- _Your objective_: From the listing below, extract every line in which the word "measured" appears.

- _Dataset content_:
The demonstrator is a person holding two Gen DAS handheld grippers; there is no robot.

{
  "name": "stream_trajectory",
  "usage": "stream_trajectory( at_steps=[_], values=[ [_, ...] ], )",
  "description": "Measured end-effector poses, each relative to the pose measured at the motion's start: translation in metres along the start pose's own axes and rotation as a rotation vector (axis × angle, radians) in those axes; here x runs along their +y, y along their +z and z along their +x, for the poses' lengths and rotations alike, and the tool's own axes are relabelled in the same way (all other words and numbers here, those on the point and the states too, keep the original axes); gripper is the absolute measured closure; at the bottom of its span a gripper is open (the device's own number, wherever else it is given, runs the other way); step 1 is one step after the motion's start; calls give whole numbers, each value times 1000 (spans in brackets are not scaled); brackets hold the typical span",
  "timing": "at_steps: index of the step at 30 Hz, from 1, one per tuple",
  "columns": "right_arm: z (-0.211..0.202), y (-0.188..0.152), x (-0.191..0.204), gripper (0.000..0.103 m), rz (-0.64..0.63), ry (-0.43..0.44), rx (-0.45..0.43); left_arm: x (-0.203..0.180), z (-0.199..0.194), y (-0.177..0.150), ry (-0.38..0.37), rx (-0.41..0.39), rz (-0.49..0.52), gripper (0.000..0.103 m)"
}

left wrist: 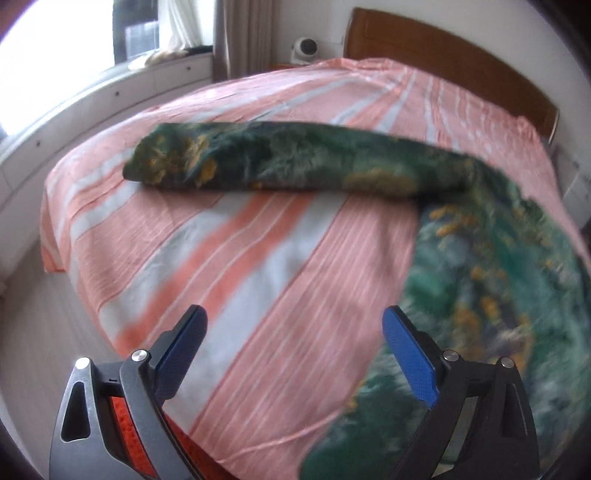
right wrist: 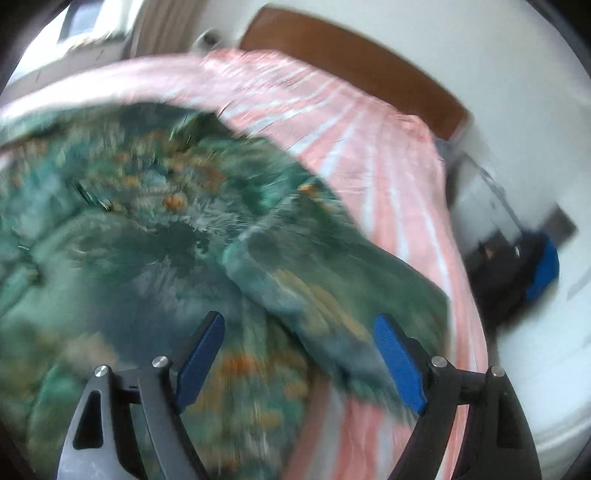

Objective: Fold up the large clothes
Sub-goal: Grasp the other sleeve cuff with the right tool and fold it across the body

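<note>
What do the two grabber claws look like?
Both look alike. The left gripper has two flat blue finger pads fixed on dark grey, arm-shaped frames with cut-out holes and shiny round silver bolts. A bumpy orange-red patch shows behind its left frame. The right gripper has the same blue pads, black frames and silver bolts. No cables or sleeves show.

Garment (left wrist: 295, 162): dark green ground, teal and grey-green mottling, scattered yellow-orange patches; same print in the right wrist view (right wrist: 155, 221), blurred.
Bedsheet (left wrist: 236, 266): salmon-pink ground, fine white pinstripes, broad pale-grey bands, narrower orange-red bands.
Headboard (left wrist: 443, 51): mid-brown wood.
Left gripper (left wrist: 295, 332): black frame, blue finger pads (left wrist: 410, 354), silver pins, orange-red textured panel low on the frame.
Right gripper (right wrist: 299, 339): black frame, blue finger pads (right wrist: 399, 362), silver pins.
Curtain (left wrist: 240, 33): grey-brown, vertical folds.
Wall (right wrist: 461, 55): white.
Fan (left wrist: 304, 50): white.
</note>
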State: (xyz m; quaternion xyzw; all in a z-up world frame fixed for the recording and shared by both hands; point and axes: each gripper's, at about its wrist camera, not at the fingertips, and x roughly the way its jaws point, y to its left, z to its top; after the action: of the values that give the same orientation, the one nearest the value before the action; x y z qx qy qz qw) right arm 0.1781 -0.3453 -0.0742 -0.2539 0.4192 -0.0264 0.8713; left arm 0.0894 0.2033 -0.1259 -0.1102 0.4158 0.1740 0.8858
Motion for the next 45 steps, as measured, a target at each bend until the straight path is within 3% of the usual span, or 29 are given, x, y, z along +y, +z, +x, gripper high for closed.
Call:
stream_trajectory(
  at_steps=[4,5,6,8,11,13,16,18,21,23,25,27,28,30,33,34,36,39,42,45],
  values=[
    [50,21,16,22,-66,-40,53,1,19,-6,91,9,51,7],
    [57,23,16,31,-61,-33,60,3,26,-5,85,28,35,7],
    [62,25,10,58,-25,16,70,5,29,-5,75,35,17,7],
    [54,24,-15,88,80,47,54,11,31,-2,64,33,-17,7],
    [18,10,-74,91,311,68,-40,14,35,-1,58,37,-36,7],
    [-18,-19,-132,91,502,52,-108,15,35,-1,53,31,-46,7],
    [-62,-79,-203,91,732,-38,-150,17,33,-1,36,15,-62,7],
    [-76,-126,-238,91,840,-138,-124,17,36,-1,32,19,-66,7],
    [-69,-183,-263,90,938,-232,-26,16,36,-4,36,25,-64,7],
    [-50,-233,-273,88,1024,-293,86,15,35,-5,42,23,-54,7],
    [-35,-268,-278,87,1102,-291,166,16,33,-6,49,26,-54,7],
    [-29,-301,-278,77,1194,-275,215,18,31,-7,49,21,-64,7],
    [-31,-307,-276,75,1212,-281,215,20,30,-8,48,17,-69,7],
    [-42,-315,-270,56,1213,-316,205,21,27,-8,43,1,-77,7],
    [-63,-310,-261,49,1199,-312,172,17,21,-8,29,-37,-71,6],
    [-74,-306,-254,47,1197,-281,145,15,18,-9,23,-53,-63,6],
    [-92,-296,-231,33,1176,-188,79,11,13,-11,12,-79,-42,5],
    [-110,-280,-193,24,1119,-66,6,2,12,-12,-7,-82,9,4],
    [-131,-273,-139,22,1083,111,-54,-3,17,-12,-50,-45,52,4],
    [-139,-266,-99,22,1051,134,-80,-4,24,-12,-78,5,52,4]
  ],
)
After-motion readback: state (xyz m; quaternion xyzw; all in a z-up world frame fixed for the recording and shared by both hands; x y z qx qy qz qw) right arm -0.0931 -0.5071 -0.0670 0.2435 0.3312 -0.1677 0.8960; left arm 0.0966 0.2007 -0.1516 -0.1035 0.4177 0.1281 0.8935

- _Finished task_:
  "description": "Measured end-effector poses, each relative to the pose measured at the motion's start: translation in metres along the start pose's own axes and rotation as a rotation vector (axis × angle, radians) in those axes; here x runs along their +y, y along their +z and z along their +x, for the poses' lengths and rotations alike, and the tool's own axes are relabelled in the same way (all other words and numbers here, those on the point and the states too, keep the original axes); gripper is the absolute measured closure; at the bottom of its span a gripper is open (the device's own number, wherever else it is given, runs the other way); step 1 is one step after the motion's start; calls give whole numbers, each value times 1000 (spans in brackets are not scaled); brackets hold the typical span",
Motion for the next 45 steps, as measured, a target at each bend until the straight path is within 3% of the usual span, or 29 are given, x, y, z along +y, +z, +x, gripper high for closed.

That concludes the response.